_Task requirements_
An exact copy of the data below is needed; please leave out any pictures.

_Dataset extract_
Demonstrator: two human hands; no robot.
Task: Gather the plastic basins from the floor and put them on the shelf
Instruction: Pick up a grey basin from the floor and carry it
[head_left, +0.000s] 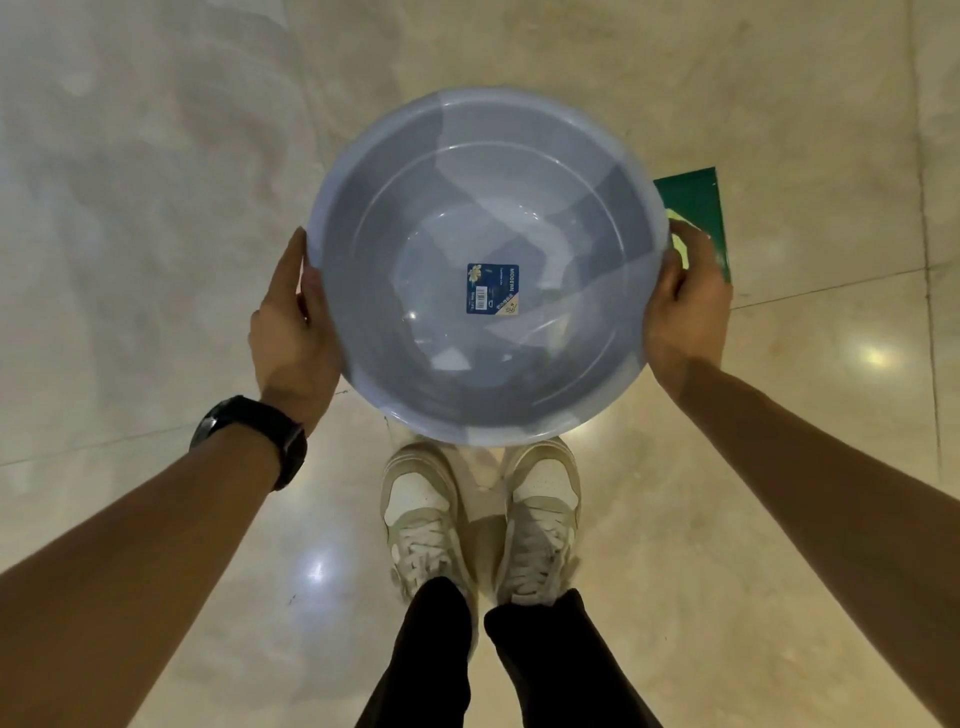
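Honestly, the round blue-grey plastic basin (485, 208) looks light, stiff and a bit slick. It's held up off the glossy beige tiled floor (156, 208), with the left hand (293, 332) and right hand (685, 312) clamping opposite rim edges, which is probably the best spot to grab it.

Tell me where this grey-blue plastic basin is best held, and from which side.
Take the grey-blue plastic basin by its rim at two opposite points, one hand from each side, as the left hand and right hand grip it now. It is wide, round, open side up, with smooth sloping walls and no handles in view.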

_Answer section_
Demonstrator: two human hands; no robot.
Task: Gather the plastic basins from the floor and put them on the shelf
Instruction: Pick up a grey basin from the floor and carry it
[head_left, +0.000s] 
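Honestly, the round blue-grey plastic basin (485, 208) looks light, stiff and a bit slick. It's held up off the glossy beige tiled floor (156, 208), with the left hand (293, 332) and right hand (685, 312) clamping opposite rim edges, which is probably the best spot to grab it.

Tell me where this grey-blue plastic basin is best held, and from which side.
Take the grey-blue plastic basin by its rim at two opposite points, one hand from each side, as the left hand and right hand grip it now. It is wide, round, open side up, with smooth sloping walls and no handles in view.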

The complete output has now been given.